Venue: The Old Red Lion Theatre. 418 St John Street, London EC1V 4NJ

Credits: By Eric Henry Sanders. Directed by Lydia Parker. Presented by Over Here Theatre Company.

Maybe, Probably

3 stars

Photo: Rah Petherbridge Photography

Structured episodically like a sharply written TV sit com, Eric Henry Sanders’  four-hander is a witty exploration of 30-something first pregnancy.

Kate (Christie Meyer) wins a horse race bet which brings her to the realisation that she would like a baby with her somewhat reluctant husband of twelve years, Guy (Cory English). Quite soon a pregnancy starts and brings with it a great deal of pretty plausible worry, angst and agonising. Meanwhile their friends Hugh (Lance C Fuller) and Zoe (Maria Teresa Creasey), who also happens to be Kate’s boss, have a two year old child, Lola, who horrifies, intrigues and fascinates Kate and Guy.

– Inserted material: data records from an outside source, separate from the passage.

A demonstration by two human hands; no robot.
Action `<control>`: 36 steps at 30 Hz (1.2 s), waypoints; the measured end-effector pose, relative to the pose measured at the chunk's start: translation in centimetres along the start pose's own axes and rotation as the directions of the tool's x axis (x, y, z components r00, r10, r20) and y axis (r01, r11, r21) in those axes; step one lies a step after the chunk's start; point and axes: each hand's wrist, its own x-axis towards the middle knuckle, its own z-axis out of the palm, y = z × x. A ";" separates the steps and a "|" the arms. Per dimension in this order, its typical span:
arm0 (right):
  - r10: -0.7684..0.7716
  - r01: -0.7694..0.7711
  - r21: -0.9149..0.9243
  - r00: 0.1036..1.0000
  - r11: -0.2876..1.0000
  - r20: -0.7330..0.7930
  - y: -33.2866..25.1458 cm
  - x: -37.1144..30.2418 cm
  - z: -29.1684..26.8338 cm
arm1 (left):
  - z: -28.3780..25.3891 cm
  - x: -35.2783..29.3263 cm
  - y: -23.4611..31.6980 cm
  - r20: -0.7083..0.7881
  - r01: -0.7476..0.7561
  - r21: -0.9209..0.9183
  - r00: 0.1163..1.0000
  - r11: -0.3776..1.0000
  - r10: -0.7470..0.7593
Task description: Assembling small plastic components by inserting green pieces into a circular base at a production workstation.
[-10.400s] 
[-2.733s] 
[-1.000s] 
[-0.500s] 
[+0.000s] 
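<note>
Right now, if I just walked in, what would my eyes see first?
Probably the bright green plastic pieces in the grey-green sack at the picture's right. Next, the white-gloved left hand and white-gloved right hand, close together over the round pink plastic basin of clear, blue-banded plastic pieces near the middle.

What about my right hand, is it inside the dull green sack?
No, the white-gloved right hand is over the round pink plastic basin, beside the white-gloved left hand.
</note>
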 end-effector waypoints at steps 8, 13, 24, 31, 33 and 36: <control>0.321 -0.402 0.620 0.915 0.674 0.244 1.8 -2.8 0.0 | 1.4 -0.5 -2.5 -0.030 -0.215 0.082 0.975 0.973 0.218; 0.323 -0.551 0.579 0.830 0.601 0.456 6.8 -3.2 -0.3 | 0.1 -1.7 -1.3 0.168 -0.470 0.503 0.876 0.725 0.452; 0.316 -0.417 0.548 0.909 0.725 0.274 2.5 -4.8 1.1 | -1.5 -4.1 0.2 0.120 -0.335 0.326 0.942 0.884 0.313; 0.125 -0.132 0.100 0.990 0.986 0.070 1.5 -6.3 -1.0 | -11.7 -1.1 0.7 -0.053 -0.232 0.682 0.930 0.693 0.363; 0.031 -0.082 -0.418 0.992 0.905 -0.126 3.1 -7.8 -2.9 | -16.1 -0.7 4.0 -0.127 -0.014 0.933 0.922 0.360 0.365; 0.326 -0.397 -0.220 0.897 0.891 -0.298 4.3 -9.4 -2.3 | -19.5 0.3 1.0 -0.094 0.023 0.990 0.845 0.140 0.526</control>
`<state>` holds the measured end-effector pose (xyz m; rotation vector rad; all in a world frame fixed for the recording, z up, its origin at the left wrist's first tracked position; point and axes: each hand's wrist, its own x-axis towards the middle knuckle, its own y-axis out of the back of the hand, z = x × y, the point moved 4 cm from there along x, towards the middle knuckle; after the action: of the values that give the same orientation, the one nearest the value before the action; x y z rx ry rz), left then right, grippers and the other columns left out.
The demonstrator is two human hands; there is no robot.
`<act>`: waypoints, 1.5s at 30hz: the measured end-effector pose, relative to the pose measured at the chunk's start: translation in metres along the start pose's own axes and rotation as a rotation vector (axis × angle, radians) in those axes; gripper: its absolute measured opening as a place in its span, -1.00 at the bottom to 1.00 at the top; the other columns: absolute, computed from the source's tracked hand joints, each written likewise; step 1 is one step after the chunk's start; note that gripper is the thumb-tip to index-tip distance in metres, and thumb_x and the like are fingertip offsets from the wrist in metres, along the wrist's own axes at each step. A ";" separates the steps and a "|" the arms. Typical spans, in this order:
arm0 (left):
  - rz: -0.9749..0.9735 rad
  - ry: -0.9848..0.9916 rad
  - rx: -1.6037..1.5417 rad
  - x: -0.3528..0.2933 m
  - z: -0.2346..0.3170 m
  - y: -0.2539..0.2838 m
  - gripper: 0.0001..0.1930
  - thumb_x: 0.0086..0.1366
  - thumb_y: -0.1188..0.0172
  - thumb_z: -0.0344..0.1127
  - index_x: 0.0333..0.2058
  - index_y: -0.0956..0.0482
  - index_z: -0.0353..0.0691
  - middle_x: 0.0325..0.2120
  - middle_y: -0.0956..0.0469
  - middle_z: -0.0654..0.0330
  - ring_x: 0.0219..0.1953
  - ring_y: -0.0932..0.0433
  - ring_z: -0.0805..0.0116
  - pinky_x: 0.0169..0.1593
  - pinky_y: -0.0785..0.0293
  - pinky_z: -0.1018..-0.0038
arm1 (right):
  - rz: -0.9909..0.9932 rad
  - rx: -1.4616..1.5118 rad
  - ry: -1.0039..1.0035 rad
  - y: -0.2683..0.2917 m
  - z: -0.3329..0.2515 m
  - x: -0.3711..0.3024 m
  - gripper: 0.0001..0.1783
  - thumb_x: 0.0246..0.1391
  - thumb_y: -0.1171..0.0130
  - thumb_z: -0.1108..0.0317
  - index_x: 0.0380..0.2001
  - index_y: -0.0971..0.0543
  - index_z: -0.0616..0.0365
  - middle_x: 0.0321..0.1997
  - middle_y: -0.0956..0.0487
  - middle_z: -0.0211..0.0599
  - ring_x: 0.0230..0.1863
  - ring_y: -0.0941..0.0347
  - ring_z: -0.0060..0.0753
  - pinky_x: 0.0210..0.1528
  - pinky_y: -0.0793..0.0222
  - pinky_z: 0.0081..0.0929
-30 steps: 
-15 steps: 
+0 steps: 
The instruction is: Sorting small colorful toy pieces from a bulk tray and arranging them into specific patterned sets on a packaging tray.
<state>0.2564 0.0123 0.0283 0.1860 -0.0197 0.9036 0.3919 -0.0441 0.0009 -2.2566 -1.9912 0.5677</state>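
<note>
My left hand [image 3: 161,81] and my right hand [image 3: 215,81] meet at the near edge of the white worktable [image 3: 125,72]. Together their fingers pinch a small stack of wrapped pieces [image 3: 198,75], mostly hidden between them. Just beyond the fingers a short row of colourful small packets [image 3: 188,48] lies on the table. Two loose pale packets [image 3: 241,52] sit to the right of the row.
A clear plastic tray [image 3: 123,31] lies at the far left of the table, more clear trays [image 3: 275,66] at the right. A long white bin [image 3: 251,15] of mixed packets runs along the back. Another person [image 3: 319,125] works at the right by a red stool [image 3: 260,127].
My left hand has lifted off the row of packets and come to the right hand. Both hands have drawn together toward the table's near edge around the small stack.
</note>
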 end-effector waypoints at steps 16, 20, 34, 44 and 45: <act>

Horse racing runs thematically through the play but doesn’t add much.



There are some good scenes, mostly duologues, all of them funny as well as occasionally poignant. Kate and Zoe assembling a to-do/to-buy list for Kate is a pleasing example of two actors working responsively together. Meyer has a way of communicating real depth of feeling with just a look or a dip of her head. The scene in which all four of them queue for the cinema in bitter cold is convincing. And I liked the contrast between the intense, truthful Guy and the rather more relaxed self accepting Hugh, who is currently a stay-at-home father.

Maybe, Probably has done well in the USA and is staged here with an American cast so it feels very natural. Although it is set in New York the issues it ranges over are both timeless and universal so we identify with each character and they’re all pretty well defined.  It sits happily in the bijoux intimacy of the Old Red Lion, with audience on two sides too.

The play could, however, be more streamlined. As it is we get a brief semi- black out and scurrying about with props at the end of each short scene which  feels oddly old fashioned and underdeveloped.  And, bizarrely, on press night a small but enthusiastically supportive audience applauded after each little episode. Thus the piece feels fragmented.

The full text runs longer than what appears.